There are also generous portions of Founding-Father hagiography: Taney briefly considers the possibility that the framers of the Declaration of Independence may simply have erred in defining the rights of "all men" while not considering that "all men" must include blacks, but ultimately decides "all men" was specifically meant to exclude blacks. His reasoning here is that the founders "were great men—high in literary acquirements—high in their sense of honor, and incapable of asserting principles inconsistent with those on which they were acting."
At another point, Taney considers the argument of a British jurist who found slavery to be "so odious, that nothing can be suffered to support it but positive law," but replies:
To the position, that slavery can only exist except under the authority of law, it is objected, that in few if in any instances has it been established by statutory enactment.
This is an argument for a natural aristocracy, very far removed from the sort of strictly secular, mechanistic, or post-modern reasoning Roe v. Wade opponents deplore.
None of which is meant to suggest that Taney's Dred Scott argument has some unsavory connection with contemporary originalists or natural law advocates (or, for that matter, with contemporary supporters of abortion rights). Finding points of correspondence in disparate legal decisions is an easy game; you could spend countless hours demonstrating that Marbury v. Madison is actually analogous to Plessy v. Ferguson or that Korematsu v. United States is just Murray v. Curlett by another name.
Dred Scott's value to pro-lifers is entirely extra-legal. That doesn't make it any less effective or compelling. Many of us treasured this weekend's interference in the Schiavo affair by President Bush and the U.S. Congress as yet another gotcha moment demonstrating (A-ha!) that Republicans are not actually committed to limited government or separation of powers. The obvious response to this is, Who cares? Why this persnickety attachment to some abstract principle when there's a life at stake?
The argument gets even more pointed with the Roe analogy. Whatever the merits or demerits of its legal reasoning, Roe v. Wade is hardly a model of federalism. But in exchange for the decision's novel definition of privacy rights, abortion advocates were happy to see its federal usurpation of state authority on reproductive rights.
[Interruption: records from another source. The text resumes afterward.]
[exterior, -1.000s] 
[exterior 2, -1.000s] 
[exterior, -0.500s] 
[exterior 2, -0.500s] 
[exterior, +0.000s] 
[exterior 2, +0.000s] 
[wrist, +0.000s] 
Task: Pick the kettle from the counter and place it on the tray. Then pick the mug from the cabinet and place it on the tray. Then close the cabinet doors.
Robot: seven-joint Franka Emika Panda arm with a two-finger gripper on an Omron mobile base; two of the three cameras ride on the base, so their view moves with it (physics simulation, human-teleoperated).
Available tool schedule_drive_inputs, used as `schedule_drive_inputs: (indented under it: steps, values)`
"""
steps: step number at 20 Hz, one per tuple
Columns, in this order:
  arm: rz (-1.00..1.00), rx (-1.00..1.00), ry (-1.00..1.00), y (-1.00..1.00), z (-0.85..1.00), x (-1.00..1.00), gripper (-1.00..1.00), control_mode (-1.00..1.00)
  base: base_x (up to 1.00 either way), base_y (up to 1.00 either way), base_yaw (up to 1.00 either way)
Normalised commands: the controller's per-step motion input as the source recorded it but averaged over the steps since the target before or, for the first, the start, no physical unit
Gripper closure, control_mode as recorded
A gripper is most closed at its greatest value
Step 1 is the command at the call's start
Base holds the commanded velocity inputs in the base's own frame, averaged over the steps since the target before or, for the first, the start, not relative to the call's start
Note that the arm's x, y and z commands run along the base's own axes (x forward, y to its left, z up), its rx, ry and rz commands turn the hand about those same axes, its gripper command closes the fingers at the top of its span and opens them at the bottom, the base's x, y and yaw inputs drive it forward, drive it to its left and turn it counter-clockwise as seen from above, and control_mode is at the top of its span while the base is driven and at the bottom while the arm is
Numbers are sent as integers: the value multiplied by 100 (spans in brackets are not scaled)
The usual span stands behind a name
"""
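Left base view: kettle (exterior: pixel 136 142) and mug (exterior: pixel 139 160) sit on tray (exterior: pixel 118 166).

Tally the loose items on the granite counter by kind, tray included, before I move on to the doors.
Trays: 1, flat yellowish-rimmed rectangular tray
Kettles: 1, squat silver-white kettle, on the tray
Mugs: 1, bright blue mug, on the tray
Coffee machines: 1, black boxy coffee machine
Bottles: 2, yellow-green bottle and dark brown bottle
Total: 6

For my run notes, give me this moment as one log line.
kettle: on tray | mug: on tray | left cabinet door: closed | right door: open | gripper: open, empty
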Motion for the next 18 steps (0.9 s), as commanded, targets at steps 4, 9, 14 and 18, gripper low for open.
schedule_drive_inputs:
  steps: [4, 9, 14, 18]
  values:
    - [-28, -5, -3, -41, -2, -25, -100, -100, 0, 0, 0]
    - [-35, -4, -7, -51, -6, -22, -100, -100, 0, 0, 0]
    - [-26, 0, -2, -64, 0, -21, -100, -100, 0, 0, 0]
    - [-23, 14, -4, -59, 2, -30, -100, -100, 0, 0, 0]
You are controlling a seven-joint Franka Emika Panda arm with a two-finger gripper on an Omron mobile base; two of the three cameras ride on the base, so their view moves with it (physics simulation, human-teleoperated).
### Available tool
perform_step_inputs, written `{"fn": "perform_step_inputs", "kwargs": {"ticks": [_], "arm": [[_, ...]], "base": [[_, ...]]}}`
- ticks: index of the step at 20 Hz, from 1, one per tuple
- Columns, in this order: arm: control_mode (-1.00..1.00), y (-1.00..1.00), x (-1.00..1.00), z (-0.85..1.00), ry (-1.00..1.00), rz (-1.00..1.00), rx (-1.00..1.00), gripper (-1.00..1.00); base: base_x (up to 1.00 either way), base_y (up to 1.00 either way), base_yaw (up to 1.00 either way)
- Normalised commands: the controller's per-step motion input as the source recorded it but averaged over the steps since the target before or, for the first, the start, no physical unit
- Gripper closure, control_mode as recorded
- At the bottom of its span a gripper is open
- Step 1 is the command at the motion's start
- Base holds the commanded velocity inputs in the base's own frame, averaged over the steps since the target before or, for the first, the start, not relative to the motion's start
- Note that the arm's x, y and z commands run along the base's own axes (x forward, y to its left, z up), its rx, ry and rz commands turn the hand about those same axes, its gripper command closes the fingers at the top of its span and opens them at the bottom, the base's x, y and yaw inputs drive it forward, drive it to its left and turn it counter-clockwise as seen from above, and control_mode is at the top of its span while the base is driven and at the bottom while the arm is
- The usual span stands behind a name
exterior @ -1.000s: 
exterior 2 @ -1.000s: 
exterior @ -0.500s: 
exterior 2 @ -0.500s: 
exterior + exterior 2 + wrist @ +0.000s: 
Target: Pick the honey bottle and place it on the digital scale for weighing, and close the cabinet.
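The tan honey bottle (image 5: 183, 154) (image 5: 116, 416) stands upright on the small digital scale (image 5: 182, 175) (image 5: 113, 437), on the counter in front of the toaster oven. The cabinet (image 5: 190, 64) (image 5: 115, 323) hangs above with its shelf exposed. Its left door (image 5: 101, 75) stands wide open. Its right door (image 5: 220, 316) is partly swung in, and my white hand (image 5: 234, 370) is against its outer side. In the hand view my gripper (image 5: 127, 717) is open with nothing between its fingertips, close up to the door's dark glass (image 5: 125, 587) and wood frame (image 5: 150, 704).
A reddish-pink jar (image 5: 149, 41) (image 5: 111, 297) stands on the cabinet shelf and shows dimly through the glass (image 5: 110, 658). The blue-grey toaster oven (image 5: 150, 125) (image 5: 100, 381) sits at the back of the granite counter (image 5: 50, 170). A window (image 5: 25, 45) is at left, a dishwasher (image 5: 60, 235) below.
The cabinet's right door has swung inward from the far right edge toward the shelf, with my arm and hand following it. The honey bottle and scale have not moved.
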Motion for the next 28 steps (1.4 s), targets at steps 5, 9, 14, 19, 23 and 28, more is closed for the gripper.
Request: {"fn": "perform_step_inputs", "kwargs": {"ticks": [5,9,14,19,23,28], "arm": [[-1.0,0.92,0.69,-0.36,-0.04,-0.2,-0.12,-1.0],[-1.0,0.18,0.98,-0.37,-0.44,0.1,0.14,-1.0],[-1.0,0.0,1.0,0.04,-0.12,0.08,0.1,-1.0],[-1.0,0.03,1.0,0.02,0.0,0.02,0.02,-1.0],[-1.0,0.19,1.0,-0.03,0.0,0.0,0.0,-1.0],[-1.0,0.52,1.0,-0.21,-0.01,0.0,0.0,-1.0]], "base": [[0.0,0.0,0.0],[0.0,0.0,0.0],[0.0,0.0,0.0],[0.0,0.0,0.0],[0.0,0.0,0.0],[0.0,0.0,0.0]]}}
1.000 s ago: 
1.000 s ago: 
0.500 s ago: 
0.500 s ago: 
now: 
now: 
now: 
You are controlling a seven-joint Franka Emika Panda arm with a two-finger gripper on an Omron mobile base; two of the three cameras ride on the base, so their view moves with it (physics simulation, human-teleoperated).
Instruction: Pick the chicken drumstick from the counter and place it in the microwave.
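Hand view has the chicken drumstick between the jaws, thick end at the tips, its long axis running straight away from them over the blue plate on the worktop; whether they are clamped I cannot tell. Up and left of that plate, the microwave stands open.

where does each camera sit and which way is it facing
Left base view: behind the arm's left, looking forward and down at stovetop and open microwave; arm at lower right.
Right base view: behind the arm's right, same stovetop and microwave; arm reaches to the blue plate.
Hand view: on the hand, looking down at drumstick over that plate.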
So what is the abstract principle that makes the state of Florida a more legitimate authority over the Schiavo case than Washington D.C.? Why is such a wealth of legal power, flackery, and selective attachment to states' rights being spent just to kill one woman?
The ultimate power of the Dred Scott analogy, of course, is in its historical matter. Four years after the decision was handed down, the United States entered into what remains its bloodiest war, which ended with an unprecedented burgeoning of federal power and the discrediting of the very term "states' rights." Outside the select company of federalist sophists and Civil War revisionists, few now make the argument that slavery would have been better left to be sorted out by the courts (Taney himself was an advocate of the "gradual" elimination of slavery in the United States) or allowed to die out on a state-by-state basis. Who is so confident that federal separation of powers serves us any better today, just because our definition of who is a "person" seems a little more up-to-date than Justice Taney's?
The case of Schiavo (which means "slave" in Italian) may seem an odd place to start picking up the thread of long-discredited court decisions. But Dred Scott's strange imaginative career should indicate how serious pro-lifers are in their beliefs, and suggest that, whether Terri Schiavo survives this week or not, arguments like this one will not go away.